• [EXERCISE BRIEF]:
Going down the data below, set down exactly the line with "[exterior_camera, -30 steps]" and each line after it through the line with "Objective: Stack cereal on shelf"; no other lines.

• [RECORDS FOR THE TASK]:
'''

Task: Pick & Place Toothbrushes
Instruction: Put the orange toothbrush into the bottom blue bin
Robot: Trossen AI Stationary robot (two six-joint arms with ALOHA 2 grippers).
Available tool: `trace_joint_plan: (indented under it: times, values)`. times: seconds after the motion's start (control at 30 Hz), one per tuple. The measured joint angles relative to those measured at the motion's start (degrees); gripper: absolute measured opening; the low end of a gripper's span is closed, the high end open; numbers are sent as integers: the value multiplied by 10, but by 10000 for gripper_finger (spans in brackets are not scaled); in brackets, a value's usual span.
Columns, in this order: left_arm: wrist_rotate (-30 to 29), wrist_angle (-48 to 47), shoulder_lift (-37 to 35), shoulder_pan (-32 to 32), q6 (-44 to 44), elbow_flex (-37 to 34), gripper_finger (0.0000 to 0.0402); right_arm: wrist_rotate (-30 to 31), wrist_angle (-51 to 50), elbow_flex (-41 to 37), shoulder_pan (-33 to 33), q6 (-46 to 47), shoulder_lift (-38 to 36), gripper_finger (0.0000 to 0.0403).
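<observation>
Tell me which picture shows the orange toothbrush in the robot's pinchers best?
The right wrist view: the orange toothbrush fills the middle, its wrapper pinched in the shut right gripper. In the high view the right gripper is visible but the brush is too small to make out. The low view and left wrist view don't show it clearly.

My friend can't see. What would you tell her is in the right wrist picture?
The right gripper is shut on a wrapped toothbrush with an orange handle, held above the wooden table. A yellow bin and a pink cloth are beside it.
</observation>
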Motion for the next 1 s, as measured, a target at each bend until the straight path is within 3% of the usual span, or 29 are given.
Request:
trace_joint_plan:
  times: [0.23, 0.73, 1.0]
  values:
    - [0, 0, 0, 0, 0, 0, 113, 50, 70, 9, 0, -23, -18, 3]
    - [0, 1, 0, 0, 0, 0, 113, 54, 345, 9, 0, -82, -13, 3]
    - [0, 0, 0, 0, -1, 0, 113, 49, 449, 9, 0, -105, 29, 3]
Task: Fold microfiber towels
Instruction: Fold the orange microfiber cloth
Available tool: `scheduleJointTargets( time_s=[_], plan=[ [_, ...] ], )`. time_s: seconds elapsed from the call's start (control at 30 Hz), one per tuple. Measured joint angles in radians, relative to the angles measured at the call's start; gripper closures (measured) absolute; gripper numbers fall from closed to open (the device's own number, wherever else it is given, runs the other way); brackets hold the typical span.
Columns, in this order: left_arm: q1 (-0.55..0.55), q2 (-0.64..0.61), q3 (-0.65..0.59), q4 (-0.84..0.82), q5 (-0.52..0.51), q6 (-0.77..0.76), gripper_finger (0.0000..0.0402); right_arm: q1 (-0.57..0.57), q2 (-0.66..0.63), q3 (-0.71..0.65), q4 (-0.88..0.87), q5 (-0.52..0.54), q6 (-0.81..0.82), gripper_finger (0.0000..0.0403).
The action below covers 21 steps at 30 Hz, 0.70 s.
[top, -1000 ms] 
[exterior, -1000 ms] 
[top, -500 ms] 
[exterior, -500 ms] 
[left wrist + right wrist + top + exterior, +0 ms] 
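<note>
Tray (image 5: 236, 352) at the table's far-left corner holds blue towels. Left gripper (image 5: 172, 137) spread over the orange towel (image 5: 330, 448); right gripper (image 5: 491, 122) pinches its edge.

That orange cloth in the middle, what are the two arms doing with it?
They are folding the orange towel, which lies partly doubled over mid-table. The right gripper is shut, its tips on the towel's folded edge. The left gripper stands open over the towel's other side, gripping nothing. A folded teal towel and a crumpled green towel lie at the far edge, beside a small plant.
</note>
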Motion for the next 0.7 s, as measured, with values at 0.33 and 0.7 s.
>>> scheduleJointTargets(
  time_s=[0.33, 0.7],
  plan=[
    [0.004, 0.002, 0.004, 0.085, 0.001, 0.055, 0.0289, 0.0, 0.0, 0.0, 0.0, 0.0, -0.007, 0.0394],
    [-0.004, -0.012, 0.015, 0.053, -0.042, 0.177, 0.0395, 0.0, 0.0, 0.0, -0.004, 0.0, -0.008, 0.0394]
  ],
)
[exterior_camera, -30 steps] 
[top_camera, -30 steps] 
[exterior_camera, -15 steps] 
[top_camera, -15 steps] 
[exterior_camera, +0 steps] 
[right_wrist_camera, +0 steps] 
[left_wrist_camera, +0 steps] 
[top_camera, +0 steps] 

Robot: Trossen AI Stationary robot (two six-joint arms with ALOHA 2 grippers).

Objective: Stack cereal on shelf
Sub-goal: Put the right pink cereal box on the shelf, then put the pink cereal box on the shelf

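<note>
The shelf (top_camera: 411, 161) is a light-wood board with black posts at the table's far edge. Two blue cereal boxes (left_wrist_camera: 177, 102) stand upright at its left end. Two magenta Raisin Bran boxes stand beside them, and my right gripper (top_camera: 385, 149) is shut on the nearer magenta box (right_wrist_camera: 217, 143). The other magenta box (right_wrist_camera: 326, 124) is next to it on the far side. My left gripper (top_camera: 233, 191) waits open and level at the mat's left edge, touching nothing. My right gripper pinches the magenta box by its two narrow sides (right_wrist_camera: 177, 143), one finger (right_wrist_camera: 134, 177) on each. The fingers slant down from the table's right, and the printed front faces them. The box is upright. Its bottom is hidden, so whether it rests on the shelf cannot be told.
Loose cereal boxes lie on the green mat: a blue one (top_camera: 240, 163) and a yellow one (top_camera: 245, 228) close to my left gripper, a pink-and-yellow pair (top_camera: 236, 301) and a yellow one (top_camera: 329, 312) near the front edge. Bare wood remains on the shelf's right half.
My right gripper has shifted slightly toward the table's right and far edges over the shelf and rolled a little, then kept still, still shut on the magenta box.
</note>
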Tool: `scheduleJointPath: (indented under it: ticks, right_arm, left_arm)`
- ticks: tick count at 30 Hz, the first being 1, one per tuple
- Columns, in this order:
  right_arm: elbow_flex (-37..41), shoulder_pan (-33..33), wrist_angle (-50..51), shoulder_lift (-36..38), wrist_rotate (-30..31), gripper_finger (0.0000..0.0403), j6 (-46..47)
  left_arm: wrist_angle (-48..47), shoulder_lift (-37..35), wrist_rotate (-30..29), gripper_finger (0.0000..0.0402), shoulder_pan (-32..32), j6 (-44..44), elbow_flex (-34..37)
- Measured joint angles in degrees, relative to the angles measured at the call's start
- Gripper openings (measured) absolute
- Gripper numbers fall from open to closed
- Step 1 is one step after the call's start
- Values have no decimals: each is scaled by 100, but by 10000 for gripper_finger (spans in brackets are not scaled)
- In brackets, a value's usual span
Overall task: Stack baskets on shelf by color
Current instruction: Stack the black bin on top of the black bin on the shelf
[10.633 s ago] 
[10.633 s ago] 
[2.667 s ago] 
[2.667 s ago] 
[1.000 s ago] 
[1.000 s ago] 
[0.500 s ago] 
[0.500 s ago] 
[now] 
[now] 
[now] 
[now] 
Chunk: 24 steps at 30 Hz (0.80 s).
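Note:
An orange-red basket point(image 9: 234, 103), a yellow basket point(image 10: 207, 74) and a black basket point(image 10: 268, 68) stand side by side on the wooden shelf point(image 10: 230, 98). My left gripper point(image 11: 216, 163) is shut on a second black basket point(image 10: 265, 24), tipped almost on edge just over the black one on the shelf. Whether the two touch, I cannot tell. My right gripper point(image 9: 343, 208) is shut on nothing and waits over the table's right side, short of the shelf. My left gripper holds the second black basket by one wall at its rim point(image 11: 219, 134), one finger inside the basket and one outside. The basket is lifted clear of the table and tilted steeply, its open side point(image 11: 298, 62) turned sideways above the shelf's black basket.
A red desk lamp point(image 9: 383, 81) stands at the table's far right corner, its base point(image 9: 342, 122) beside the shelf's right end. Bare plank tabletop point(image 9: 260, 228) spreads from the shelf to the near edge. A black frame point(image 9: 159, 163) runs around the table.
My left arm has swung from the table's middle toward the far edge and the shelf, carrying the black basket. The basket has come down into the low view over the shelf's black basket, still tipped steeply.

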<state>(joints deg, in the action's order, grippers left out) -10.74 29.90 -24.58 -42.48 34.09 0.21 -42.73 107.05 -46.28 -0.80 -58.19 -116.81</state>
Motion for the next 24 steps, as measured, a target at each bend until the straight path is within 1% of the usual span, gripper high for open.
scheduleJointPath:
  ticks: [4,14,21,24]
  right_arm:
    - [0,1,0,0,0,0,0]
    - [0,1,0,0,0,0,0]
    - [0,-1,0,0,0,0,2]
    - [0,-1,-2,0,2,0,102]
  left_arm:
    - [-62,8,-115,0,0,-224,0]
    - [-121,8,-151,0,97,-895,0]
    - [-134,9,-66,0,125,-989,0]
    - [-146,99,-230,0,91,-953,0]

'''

• [WRITTEN ANSWER]:
[exterior_camera, -30 steps] 
[top_camera, -30 steps] 
[exterior_camera, -15 steps] 
[top_camera, -15 steps] 
[exterior_camera, +0 steps] 
[right_wrist_camera, +0 steps] 
[left_wrist_camera, +0 steps] 
[top_camera, +0 steps] 

Robot: Trossen AI Stationary robot (two six-joint arms with ALOHA 2 grippers).

Objective: Stack cereal on shelf

No part of the answer remains open.